И Иулиания ответила:
– Да будет воля Господня!
После этого супруги стали жить как брат с сестрою.
Госпожа Иулиания еще больше предавалась молитве, особенно в ночное время. По-прежнему она заботилась не только о своих домочадцах, но и о вдовах, сиротах и нищих.
Прошло еще десять лет, умер супруг госпожи Иулиании. Помянув его по обычаю, как и свекра со свекровью, она вся отдалась служению Богу и ближним. Детям, сильно горевавшим об отце, она говорила в утешение:
– Не скорбите, чада мои! Смерть отца вашего – назидание нам, грешным. Видя ее и постоянно ожидая для себя кончины, будьте добродетельны. Больше всего любите друг друга и творите милостыню.
Все эти годы верой и правдой служили госпоже Иулиании Дуня, Иван и Михаил. Они были свидетелями ее духовного подвига, ее дел во славу Божию.
– Вчера, когда мы шли из церкви, у госпожи уже не осталось ни одной монеты – все раздала нищим, а тут подошел еще один убогий человек, – рассказывала как-то вечером Авдотья мужу. – Так она попросила у меня взаймы немного денег, чтобы дать ему. Я отдала те, что брала с собой, чтобы купить на ярмарке тебе сапоги.
– Ничего, похожу в старых. Не бери у госпожи денег назад.
– Не могу, она будет настаивать. Ты же знаешь, с нею спорить трудно. Ее и дети-то не всегда убеждают. Вспомни, как зимой она ходила без теплой одежды, а ведь брала у сыновей деньги, чтобы шубу купить. А как повстречала Машу-вдову с детками, так и все ей отдала до последней копейки. И у меня ничего теплого не взяла, даже от чулок отказалась. Всю зиму проходила в сапогах на босу ногу.
– Блаженная!
– Да она, госпожа наша, чтобы сильнее пламенеть молитвою к Богу – Подателю радости и утешения, под свои босые ноженьки в сапог еще битые черепки и ореховую скорлупу подкладывала.
Однажды необыкновенно холодной зимой, когда от мороза трескалась земля, а госпожа Иулиания из-за стужи некоторое время не ходила в церковь и молилась только дома, Дуня увидала, как к дому ее госпожи бежит сельский священник. Желая проводить его, женщина поспешила навстречу. Но батюшка, казалось, не заметил ее и сам забежал в дом к хозяйке. Вошедшая следом Авдотья стала невольной свидетельницей их разговора. Услышав первые слова, она уже не в силах была уйти.

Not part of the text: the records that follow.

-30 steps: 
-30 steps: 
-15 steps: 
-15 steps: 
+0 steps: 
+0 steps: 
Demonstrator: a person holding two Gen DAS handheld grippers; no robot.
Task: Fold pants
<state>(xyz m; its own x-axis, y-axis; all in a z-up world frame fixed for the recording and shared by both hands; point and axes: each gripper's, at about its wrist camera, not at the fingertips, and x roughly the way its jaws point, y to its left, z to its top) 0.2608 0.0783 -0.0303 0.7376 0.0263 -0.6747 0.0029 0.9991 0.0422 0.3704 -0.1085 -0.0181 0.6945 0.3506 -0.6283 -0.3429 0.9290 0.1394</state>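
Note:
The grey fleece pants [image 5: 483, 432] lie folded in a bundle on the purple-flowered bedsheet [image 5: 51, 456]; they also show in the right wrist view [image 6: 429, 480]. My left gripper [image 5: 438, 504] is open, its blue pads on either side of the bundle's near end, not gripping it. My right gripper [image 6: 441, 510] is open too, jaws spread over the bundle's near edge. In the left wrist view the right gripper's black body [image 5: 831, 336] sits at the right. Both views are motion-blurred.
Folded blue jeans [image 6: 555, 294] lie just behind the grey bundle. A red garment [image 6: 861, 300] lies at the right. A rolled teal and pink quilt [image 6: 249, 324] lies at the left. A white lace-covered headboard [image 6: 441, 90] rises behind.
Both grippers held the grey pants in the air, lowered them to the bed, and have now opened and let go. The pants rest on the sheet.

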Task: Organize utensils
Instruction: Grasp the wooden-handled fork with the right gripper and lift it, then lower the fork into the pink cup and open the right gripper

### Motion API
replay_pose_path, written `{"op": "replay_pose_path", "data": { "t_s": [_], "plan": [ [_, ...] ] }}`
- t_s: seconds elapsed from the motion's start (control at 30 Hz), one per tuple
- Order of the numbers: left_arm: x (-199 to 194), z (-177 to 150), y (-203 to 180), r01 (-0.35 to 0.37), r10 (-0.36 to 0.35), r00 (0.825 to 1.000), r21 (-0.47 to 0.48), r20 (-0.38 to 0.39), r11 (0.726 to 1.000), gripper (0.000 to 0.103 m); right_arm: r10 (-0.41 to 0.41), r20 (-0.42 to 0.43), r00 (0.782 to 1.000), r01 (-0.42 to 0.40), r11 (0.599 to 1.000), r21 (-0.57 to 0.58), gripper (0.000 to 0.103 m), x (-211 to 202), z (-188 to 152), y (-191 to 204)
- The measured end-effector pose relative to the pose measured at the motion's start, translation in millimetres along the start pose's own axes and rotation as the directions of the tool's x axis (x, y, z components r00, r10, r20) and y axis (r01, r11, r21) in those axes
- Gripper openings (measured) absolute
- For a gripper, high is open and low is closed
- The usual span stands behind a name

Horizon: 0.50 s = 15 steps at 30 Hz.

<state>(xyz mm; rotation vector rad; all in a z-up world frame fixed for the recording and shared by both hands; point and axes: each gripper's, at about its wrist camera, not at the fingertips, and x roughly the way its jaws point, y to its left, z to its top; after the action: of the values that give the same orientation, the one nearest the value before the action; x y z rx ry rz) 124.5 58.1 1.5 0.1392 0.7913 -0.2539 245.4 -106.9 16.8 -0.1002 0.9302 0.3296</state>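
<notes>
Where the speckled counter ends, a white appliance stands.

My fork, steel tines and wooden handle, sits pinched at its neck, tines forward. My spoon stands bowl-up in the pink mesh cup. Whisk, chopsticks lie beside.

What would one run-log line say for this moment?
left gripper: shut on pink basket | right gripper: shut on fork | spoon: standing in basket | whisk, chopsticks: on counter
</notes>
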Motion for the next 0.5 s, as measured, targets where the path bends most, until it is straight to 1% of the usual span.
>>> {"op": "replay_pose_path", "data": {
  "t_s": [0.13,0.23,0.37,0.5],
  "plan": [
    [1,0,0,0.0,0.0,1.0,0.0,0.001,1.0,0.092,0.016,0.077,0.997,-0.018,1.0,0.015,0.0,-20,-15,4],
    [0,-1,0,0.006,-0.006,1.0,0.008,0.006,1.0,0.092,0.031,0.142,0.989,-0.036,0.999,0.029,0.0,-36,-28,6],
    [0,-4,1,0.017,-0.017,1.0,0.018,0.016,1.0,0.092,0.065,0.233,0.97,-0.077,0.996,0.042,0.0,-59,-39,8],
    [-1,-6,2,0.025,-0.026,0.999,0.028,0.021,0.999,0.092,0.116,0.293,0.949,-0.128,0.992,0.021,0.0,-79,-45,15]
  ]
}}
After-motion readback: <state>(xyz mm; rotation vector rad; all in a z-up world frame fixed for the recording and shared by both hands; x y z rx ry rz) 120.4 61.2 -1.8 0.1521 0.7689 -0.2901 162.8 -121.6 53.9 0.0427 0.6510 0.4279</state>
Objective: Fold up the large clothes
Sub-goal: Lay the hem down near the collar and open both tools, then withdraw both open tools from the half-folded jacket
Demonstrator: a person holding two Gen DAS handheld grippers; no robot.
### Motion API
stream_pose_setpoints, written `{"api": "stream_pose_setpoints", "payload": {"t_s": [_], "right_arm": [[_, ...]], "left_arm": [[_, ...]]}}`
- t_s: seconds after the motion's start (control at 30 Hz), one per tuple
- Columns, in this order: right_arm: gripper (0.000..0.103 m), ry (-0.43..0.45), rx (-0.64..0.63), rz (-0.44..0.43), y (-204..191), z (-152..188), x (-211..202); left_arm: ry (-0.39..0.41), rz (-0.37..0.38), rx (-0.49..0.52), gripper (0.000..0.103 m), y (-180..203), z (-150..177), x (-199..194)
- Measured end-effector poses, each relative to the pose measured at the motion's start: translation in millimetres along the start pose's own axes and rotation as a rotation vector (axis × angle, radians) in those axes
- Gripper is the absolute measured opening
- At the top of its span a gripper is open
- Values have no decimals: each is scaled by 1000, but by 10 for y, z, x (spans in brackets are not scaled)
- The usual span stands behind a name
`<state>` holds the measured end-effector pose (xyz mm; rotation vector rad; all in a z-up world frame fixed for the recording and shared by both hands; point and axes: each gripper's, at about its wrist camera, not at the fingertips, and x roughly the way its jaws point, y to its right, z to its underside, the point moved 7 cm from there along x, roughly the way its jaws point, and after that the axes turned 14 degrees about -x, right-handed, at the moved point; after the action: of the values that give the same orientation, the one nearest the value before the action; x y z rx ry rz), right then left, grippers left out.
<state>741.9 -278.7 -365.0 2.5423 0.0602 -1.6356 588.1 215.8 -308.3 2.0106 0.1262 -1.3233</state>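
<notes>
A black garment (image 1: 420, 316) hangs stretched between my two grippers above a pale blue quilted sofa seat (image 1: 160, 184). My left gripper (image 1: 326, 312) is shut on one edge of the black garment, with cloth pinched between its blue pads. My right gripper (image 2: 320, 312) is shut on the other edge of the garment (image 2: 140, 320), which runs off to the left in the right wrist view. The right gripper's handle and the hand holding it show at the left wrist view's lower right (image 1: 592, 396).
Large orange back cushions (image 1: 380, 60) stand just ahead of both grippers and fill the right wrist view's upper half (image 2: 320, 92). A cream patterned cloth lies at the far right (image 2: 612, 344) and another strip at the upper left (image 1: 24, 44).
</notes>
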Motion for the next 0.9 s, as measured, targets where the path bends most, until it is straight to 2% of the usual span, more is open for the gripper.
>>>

Упав к ногам госпожи Иулиании, священник быстро говорил:
– Матушка, прости Христа ради, услышал я сегодня ранним утром в храме голос от иконы Пресвятой Богородицы: «Поди и скажи милостивой Иулиании, отчего она не ходит в церковь? И ее домашняя молитва угодна Богу, но не так, как церковная. Вы же почитайте ее – на ней почивает Дух Святый».
Иулиания переменилась в лице и с печалью ответила священнику:
– Батюшка, ты, видно, впал в соблазн, когда так говоришь. Как я, грешница пред Господом, могу быть достойной такого призыва?
Обратившись ко всем, находящимся в комнате, она сказала:
– Должна я взять с вас всех клятву о том, что ни при жизни моей, ни по смерти моей никто из вас никому не расскажет об этом чуде.